According to Education Trust, an independent, non-profit organization, only about 37 percent of freshmen entering a four-year bachelor’s degree program will reach that goal in four years. Around 26 percent take five or six years to complete the program.
The statistics are a bit different for WSU students. According to the institutional research department, about 54 percent of WSU students fall into the category of “first-time, full-time” students, which means that these are first-year freshman students who are attending school full-time at 12 credit hours or more. Of that 54 percent, only about 12 percent graduate in a four-year time span, 29 percent graduate in five years and about 43 percent graduate within six years.
Kagie falls into the “first-time, full-time category” and said she is still unsure if she will graduate at the four year mark. She said it may take her one or two extra semesters.
“I’ve been on track so far, haven’t failed any classes and it still may take me an extra semester just because I didn’t know what I was going to do,” she said. “I have a couple extra generals. Then you get into the department and you have to figure out when classes you need are offered. I still have two semesters to go, who knows what will happen.”
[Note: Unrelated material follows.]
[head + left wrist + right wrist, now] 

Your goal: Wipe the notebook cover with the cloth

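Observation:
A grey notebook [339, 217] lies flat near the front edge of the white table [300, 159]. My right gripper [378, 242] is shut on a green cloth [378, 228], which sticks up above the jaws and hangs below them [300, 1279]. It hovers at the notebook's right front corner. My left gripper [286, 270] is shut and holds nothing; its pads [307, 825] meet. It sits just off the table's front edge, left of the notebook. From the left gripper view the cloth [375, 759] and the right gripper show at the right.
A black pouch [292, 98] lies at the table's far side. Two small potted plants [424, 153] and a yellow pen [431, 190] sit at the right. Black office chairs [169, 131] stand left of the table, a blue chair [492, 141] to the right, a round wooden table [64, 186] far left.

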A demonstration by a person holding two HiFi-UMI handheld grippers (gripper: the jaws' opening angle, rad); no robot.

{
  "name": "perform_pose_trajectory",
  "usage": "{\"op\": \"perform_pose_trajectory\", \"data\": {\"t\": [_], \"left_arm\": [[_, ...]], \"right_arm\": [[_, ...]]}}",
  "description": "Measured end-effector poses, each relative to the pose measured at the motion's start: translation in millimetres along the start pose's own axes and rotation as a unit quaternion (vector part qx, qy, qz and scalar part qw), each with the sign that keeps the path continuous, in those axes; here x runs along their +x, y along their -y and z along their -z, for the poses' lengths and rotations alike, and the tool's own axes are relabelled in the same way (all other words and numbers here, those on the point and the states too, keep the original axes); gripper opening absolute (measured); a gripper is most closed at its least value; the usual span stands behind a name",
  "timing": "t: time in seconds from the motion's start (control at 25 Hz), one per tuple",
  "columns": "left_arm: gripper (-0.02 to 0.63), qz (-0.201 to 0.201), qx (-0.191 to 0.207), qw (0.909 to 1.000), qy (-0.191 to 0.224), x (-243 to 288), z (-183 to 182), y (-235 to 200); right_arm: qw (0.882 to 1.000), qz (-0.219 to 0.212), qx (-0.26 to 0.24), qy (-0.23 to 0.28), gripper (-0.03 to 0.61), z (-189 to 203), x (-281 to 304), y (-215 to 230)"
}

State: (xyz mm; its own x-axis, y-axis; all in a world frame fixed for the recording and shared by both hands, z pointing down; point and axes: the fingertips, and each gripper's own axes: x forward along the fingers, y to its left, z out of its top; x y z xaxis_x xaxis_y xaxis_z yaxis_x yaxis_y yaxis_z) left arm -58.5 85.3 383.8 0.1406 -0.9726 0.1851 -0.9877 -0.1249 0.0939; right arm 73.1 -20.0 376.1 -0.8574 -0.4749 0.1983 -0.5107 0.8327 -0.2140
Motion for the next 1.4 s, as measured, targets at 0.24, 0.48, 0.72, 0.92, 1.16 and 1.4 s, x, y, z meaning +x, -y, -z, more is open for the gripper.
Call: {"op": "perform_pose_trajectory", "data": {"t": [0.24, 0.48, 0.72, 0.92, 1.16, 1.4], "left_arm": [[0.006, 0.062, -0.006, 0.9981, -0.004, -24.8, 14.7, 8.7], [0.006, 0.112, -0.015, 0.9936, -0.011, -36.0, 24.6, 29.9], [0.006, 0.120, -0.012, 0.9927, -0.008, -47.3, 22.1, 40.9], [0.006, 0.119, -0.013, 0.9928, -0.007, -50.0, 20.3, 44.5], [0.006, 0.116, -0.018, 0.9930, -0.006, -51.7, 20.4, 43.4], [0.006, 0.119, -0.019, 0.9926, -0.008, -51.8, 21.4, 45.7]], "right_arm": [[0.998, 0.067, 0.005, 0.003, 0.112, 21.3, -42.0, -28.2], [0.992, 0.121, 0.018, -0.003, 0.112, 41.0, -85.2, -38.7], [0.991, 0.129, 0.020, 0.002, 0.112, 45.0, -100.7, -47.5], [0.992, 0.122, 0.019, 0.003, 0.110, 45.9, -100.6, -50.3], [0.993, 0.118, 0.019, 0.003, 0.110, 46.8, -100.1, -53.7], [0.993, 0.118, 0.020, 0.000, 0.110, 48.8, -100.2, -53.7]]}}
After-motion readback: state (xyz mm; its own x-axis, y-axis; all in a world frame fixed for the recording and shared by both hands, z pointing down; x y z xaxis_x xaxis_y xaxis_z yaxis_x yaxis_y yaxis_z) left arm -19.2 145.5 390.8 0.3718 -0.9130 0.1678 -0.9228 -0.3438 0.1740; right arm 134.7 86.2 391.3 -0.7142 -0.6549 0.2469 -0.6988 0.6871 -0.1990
A large portion of WSU’s student demographic falls under the nontraditional category. These are students who have spouses, children or are above the age of 25. For many of these students, a four-year plan isn’t as easy when factoring in family life.
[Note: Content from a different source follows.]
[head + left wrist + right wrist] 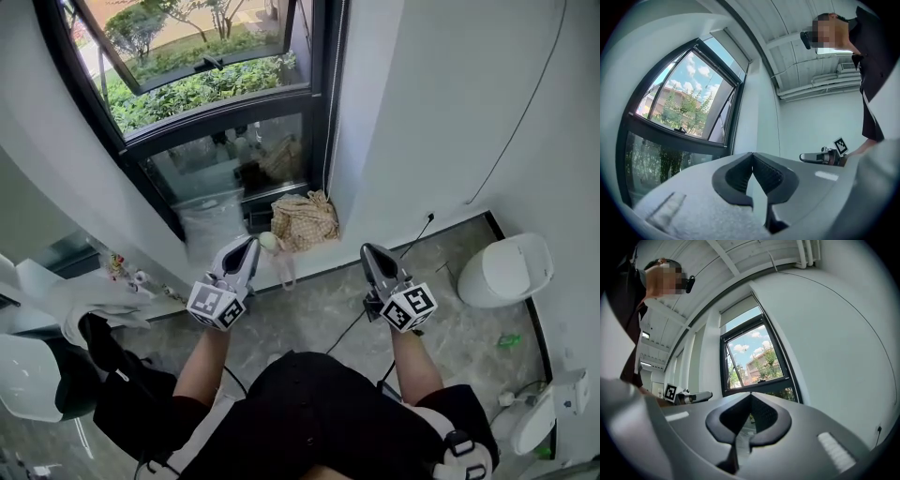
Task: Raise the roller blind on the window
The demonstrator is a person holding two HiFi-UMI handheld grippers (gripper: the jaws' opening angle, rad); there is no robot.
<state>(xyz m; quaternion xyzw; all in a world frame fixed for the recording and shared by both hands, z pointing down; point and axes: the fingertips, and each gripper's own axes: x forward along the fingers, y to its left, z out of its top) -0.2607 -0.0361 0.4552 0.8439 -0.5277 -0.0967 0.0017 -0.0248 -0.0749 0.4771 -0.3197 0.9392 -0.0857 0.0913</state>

Communication major Candice Baer is one of these nontraditional students. She is a single mother of two children. Because of circumstances such as raising her children, being ill and changing her major, Baer said she estimates it will take her closer to eight years to graduate from WSU.
“If you’re a parent, you have to work a full-time job while going to school, which makes it really hard to carry a full work load,” Baer said. “Even working a part time job was too much with a full load and kids.”
Another reason why students are taking a bit longer to graduate is the financial factor. Any student who may have lost financial aid or is paying for tuition out of pocket may be taking breaks between semesters to save up enough money.
Along with that, many students have jobs they need to schedule around. Some have multiple jobs, while others are working a part-time job to help pay for tuition costs. 27 percent of WSU students work a full-time job and 42 percent work part time.
Other factors like changing majors, church missions, doubling up on majors or transferring from other schools can also be a hindrance to the four-year plan.
“I switched my major three times,” Baer said. “I started out with elementary education, then I decided to go for English with a communications minor, but I liked my communication classes so much that I changed to a communication major. That kind of made it even worse. My GPA took a nosedive, and then I got pregnant with my daughter and was really ill, so I couldn’t take classes.”